Some Charter School Reform Proposals

After 25-years, it is obvious that the charter school experiment is a failure. Charter schools have been a net harm to public education in America. There has been almost no innovation coming from the charter school sector with the exception of regressive practices such as “no excuses” discipline policies. It is a sector that is rife with profiteering, fraud and abuse. The best charter schools merely match the better public schools and on average charters do worse on testing than public schools.
The charter system adds a layer of inefficiency to public education and creates division in communities.
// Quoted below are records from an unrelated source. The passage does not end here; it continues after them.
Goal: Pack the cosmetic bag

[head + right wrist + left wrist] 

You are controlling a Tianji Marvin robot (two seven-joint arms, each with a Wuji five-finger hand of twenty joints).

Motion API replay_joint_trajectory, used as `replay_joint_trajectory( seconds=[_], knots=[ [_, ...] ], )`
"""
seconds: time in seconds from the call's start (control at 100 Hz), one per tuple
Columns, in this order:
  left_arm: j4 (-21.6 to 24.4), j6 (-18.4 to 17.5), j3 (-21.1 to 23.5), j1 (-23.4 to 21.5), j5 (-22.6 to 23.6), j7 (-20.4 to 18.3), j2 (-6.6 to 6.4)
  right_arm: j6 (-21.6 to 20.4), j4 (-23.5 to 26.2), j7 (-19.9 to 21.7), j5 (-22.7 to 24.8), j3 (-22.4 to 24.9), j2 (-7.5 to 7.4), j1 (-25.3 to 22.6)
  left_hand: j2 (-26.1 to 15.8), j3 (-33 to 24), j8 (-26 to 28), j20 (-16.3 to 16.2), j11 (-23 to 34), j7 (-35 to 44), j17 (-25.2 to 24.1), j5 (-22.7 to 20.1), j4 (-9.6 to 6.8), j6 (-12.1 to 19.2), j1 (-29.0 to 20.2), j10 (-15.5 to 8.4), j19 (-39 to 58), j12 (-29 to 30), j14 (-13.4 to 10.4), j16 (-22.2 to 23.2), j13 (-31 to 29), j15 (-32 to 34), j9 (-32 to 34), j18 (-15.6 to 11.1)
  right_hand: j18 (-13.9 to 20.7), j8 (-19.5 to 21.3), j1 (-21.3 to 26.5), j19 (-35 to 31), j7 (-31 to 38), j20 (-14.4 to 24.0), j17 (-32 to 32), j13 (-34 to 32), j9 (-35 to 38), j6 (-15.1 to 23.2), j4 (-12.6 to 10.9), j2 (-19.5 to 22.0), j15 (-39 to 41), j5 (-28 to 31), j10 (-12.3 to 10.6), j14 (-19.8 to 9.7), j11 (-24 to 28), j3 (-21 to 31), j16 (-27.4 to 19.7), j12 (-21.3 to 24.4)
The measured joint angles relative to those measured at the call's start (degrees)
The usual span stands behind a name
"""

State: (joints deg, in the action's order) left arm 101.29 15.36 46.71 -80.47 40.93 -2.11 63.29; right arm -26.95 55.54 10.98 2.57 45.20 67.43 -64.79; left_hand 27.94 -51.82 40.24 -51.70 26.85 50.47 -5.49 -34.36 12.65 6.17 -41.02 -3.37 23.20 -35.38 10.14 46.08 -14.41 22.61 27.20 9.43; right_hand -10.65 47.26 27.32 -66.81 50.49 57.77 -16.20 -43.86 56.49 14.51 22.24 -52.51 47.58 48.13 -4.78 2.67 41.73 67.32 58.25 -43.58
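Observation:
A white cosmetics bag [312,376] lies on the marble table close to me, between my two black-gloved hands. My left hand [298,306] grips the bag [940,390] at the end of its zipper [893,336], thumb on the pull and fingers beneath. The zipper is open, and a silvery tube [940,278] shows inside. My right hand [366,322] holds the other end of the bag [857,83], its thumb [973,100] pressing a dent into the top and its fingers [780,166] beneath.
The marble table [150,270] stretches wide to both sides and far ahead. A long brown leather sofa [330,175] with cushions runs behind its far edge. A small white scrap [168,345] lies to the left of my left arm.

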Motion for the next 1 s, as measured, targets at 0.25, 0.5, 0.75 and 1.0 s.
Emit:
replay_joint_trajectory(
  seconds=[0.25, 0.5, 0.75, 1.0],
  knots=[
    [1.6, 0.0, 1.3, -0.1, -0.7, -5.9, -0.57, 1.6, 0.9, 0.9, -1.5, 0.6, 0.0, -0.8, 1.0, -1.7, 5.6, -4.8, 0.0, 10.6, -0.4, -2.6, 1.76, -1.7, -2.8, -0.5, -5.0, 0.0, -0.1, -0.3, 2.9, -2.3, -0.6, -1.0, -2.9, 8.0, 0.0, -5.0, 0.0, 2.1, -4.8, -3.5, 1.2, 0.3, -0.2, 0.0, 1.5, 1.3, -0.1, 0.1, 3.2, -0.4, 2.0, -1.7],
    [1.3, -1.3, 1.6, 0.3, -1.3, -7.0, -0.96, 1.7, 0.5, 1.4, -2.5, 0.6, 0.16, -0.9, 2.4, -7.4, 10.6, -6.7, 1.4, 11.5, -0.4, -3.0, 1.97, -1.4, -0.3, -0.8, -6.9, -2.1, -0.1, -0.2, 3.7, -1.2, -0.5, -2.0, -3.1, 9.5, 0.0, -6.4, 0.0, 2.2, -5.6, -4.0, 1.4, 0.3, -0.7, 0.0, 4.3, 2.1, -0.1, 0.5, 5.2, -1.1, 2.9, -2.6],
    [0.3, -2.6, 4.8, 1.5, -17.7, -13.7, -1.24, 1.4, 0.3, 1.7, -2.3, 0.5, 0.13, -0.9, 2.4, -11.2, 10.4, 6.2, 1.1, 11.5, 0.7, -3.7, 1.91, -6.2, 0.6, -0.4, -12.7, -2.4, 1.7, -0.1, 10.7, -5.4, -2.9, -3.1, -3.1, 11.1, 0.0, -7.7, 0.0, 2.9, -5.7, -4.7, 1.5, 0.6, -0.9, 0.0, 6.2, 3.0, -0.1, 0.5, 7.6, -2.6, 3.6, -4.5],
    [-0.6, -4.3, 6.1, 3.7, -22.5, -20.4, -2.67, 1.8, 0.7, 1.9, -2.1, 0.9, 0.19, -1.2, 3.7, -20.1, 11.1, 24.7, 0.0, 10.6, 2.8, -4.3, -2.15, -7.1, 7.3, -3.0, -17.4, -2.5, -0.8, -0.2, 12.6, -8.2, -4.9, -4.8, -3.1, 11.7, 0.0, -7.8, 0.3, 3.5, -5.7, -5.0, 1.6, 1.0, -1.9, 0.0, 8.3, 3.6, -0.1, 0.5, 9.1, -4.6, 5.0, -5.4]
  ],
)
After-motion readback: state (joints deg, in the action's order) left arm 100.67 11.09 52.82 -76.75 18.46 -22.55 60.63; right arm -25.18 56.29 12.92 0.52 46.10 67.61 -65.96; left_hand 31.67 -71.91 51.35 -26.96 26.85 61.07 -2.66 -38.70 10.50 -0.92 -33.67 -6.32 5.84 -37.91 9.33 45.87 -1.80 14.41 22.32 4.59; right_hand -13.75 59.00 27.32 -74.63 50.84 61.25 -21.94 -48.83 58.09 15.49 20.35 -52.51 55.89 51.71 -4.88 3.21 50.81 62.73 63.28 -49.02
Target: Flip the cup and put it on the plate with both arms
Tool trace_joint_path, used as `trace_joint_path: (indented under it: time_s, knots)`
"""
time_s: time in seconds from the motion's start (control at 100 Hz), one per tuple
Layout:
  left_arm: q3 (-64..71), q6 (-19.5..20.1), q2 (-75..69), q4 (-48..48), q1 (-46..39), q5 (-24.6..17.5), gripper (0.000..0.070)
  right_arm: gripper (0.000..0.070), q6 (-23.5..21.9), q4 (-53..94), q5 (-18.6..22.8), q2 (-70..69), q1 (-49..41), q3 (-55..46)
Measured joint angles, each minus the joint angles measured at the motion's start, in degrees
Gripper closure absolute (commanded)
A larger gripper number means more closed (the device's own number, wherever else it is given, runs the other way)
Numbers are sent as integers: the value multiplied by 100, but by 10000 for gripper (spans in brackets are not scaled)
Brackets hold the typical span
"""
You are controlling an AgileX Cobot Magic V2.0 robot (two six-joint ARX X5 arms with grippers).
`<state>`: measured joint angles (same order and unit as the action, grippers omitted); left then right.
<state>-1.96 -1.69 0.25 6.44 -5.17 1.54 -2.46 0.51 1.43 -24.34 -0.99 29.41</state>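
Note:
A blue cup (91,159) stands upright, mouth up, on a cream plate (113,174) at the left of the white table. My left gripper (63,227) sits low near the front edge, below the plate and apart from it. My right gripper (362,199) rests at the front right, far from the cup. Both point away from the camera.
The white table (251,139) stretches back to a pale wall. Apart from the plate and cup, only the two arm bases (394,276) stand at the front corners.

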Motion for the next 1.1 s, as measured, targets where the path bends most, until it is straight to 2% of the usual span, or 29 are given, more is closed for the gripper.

As Peter Greene wrote again yesterday in his blog Curmudgucation,
“The problem here, as with several other choice-related issues, is in a false premise of modern school choice movement. That false premise is the assertion that we can fund multiple school districts for the same money we used to use to fund one single public system.
“This is transparent baloney.”
Charter school reform proposal 1: A complete and permanent moratorium on new charter schools.
Charter school reform proposal 2: Role all existing charter schools that choose not to become private schools into the school district within which they reside.